Problem statement. When you reach the line in the data below that contains "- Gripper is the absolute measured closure", please start repeating lines exactly, and stop after the line that contains "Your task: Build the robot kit", repeating nothing else.

Stored records
=== Begin Enclosure ===
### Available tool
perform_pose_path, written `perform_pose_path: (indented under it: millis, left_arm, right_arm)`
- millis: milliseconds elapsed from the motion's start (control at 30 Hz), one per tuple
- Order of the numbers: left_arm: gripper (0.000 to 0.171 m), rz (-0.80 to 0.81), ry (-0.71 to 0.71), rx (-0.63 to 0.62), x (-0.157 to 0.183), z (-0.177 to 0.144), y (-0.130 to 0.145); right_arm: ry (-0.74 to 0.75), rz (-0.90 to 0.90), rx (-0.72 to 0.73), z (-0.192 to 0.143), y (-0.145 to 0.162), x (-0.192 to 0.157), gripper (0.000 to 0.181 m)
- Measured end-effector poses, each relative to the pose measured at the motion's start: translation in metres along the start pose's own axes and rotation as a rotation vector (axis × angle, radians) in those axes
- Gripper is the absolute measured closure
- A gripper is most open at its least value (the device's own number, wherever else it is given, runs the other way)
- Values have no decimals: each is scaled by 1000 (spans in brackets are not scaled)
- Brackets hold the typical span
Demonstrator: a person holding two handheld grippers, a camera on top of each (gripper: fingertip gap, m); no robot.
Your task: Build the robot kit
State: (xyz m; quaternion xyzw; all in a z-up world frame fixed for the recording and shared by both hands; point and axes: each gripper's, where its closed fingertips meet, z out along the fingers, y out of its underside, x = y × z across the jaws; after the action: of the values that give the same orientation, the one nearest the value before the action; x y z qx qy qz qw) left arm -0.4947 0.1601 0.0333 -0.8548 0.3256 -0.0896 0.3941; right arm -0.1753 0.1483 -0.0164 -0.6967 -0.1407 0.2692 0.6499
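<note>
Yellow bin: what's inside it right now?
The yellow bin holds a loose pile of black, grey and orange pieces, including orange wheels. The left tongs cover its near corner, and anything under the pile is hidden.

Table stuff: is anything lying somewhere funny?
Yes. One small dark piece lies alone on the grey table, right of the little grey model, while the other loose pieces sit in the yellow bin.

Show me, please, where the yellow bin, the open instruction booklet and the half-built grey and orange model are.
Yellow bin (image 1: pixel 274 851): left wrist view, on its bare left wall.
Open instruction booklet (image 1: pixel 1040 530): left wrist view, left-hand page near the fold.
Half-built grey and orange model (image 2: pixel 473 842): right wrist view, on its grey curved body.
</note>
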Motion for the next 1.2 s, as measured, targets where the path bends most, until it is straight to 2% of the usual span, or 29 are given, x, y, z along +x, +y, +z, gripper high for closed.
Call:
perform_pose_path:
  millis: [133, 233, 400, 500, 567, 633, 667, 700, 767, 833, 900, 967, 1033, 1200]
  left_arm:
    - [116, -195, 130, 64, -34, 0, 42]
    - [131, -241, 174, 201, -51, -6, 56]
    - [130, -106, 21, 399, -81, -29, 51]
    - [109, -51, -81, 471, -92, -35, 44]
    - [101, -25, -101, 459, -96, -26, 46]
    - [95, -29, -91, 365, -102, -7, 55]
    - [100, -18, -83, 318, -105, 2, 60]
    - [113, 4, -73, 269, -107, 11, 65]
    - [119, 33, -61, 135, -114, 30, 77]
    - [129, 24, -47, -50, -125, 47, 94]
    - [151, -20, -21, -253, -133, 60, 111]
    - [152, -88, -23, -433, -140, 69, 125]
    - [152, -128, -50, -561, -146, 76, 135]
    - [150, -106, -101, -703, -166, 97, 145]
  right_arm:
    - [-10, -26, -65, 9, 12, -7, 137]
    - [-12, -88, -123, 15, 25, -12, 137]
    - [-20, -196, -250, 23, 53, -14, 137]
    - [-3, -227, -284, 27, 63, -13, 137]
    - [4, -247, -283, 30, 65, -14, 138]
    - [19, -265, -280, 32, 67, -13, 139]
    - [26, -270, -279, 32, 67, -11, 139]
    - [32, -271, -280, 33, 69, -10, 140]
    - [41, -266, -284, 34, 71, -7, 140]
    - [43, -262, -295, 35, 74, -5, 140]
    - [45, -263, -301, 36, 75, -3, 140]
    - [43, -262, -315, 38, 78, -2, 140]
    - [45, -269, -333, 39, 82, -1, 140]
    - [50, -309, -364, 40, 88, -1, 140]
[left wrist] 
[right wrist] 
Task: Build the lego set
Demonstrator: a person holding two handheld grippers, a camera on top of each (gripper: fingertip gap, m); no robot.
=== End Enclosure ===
Task solution.
- Gripper is the absolute measured closure
- A gripper is most open at its least value (the device's own number, wherever else it is given, runs the other way)
- Values have no decimals: each is scaled by 1000 (spans in brackets are not scaled)
- Brackets hold the typical span
Demonstrator: a person holding two handheld grippers, a camera on top of each (gripper: fingertip gap, m); no robot.
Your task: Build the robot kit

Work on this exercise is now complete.